LETS END THE DOOM AND GLOOM!
by Tomi T Ahonen
Lets stop the collective self-abuse of 3G doom. The facts from around the world no longer support the doubt and utter pessimism around 3G. The key elements of the 3G revenue streams are all now visible and proven to be commercially viable with real mobile carriers all around the world. Not just a few of the services, all of them.
Voice revenues were never in doubt. Voice forms the key component of all major operator 3G business cases, typically expected to bring in 50% of revenues five years from now. In fact the voice tariff erosion in 2001 has been less than most analysts predicted. The biggest element of the 3G business case is on sound basis.
Now lets look at the advanced services starting with SMS. A year ago many countries still wondered if the "Scandinavian miracle" would reach their shores. During 2001 the services have taken off with even the USA, biggest mobile services laggard, seeing SMS traffic double during the first half of 2001. The world has caught SMS fever. SMS typically accounts for about 10% of the revenues of a 3G operator business case in 2006. As SMS is already up to 15% of Western European operator revenues today, if anything, the 10% estimate for 3G revenues by 2006 is remarkably low.
Next lets examine multimedia messaging. While it was still on the wish-list a year ago, multimedia messaging is starting to happen. The first phones have emerged with built-in cameras and several mobile phones exist which can send, read and display various office application documents, such as Word files, Excel sheets and PowerPoint files. If we examine how quickly the attachments have grown onto regular e-mail, we have to admit that similar multimedia attachments can soon become commonplace with SMS. Of course multimedia messaging can generate 10% of revenues by 2006.

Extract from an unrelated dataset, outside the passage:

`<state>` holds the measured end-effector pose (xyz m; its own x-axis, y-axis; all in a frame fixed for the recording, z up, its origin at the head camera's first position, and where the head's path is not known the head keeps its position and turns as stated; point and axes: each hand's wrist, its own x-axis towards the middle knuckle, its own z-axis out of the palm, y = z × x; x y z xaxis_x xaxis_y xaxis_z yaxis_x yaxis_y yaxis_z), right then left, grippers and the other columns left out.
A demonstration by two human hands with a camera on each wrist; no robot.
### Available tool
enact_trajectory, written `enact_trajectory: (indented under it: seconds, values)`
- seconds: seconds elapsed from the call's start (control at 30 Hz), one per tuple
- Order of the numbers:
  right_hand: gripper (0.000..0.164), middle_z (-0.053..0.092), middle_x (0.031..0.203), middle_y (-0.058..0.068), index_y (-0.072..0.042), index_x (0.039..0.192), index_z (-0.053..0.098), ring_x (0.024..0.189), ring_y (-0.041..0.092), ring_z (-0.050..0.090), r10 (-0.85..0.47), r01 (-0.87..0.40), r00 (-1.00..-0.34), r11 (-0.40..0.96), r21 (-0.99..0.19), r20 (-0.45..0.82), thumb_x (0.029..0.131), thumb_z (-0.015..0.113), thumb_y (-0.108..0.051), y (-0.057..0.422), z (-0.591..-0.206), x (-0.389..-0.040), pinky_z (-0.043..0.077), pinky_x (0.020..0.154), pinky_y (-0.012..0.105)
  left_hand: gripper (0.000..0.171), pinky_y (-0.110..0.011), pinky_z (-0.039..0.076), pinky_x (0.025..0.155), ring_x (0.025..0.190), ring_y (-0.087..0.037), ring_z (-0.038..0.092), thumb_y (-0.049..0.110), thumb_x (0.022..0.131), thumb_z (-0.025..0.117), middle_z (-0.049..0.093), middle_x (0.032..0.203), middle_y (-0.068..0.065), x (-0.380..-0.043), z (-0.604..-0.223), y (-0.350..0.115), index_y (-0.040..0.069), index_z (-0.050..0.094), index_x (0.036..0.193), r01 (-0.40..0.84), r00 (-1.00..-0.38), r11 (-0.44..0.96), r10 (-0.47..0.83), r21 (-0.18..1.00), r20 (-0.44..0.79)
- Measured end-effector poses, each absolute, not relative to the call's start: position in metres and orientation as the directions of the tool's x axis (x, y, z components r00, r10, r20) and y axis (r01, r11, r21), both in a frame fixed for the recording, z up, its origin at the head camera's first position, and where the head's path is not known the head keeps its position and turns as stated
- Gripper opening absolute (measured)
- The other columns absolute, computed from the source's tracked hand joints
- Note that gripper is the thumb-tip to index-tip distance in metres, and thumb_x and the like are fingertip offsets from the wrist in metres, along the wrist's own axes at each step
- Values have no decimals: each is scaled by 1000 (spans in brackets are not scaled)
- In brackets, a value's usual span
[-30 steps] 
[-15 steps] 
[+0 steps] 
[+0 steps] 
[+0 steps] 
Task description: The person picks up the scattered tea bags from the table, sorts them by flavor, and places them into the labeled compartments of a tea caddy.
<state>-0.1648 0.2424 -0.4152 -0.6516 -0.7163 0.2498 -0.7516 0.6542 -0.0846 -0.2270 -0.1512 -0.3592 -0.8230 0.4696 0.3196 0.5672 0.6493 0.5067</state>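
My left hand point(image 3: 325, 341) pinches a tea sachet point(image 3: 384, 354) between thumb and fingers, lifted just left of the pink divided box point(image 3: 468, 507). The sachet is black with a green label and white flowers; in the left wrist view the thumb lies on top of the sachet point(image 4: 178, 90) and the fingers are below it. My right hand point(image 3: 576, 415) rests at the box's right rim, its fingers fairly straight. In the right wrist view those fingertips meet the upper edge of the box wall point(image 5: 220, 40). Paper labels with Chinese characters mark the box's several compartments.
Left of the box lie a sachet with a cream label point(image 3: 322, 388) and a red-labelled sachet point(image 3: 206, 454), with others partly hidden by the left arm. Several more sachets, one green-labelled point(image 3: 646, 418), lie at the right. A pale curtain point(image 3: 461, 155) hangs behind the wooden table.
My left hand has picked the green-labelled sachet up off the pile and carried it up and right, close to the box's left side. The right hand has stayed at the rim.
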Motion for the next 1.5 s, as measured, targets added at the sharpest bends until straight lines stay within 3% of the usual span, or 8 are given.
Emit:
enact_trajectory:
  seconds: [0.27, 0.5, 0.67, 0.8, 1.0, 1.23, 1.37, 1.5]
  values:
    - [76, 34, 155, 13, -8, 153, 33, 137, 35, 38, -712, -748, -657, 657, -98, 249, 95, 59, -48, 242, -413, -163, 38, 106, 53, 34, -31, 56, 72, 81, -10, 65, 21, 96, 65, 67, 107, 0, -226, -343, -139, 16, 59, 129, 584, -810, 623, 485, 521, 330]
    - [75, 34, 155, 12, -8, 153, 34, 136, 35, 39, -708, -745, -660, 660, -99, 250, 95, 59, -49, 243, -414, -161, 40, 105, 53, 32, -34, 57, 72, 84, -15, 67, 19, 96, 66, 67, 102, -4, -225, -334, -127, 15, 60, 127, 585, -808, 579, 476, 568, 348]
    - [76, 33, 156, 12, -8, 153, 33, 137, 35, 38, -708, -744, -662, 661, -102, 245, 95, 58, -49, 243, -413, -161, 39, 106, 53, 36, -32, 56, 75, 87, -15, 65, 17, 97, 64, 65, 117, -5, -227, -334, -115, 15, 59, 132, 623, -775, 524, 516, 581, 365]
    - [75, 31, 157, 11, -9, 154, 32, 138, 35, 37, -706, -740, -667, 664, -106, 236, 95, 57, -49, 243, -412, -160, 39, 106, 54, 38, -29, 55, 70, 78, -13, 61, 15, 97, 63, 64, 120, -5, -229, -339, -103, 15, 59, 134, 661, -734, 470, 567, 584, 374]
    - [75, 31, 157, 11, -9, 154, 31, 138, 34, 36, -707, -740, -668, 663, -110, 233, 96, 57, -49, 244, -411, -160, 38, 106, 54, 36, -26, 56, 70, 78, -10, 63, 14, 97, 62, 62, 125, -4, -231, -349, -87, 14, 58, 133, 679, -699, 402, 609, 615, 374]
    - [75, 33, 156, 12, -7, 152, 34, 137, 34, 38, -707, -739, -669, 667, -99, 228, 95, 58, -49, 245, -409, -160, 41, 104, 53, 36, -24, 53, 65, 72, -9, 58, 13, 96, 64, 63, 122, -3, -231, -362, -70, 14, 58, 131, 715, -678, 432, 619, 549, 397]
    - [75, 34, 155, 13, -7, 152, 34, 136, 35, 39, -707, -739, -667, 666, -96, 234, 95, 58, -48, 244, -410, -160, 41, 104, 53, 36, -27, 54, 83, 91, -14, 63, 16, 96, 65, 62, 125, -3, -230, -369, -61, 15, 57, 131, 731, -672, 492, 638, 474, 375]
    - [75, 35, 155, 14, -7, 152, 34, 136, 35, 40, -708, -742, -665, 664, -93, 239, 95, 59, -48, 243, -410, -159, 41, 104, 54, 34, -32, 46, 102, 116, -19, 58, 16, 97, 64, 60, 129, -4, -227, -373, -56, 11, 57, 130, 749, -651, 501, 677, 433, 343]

Many doubt mobile commerce (m-commerce). Lets keep in mind that in five years m-commerce needs to generate only 10% of 3G revenues. M-commerce is no longer a theory, it is exploding everywhere. Whether paying for parking in Norway, buying a Coke from a vending machine in Brazil, paying for train tickets in Austria, buying movie tickets in America, to doing your banking in the Czech Republic; m-commerce has too many successful real applications all around the world to be be dismissed. In its first application - the ringing tone - m-commerce is generating 400 M USD per year in UK and 300 M USD in Japan alone. The business of m-commerce has established itself.
The other big worry is mobile advertising, which I like to call "mAd". Like m-Commerce, mAd too is becoming commonplace. Early mAd campaigns have been seen all over the globe, from the very early SMS ad sponsored news in Finland, UK and France in the summer of 2000, to successful mAd campaigns in Sweden, Germany, Spain, USA and Japan last year. In Japan it is expected that within the next few months the total revenues generated by mobile advertising will exceed the revenues of fixed internet advertising. Is mAd for-real? Yes. Can mAd be 5% of revenues by 2006? Of course.
One of the less-contested components of the 3G revenues is data access, which typically is expected to bring in about 10% of revenues five years from now. Data access is typically 2% of operator revenues today, it is reasonable to assume that ever more e-business integration projects will adopt mobile solutions such as those at Boeing, where mobile phones directly access various ordering systems directly from the factory floor. Location information can add more to given industries, such as the management of technicians doing cable TV installation in Israel.
The last 5% of revenues is telematics traffic. Part of that is the glamorous race to build the smartest car by every major make from Mercedes to Cadillac to Honda. The less glamorous side may generate half of telematics revenues with remote metering and control solutions. These already exist, from reading electricity meters, water meters, gas meters, etc., and are popping up everywhere from Australia to Sweden to the UK to Colombia.
As to video telephony and music streaming, these are marginal services in the 3G business case. Most 3G cases list video calls and music streaming at about 1% of revenues. Anyone who says that 3G is in trouble because video calls or streaming are having difficulties, is simply not aware how small their contribution was to begin with.
3G is for real. Already seven countries on three continents have live commercial 3G networks. DoCoMo in Japan was first in October, with Telenor in Norway, Manx on the Island of Man, Sonera in Finland and Eurotel in Sweden during 2001; and SK in Korea and Verizon in USA in January 2002. Of course it is true that there is a worldwide shortage of 3G terminals, and yes there are early teething problems as there always are with very first introductions of new generations of infrastructure. Just keep in mind that these seven networks are no longer test networks but rather commercial networks, and dozens more will follow in 2002.
Please don't get me wrong. I don't mean to argue that 3G will be smooth sailing; it won't. I don't mean to argue that 3G has no challenges left: there are many. Contracts with content providers, application developers, roaming, interoperability, the mass-market availability of handsets, the quality of early handsets, etc. are all still issues that lie ahead. But please, lets stop the collective despair about the 3G business case. If the business case rested on untried new services two years ago, it no longer does so today. Now lets focus on getting all the best content providers and application developers involved with the operators and equipment vendors, so that the 3G cake will be bigger and better for all. That is what the industry needs now. The time for doom and gloom is over.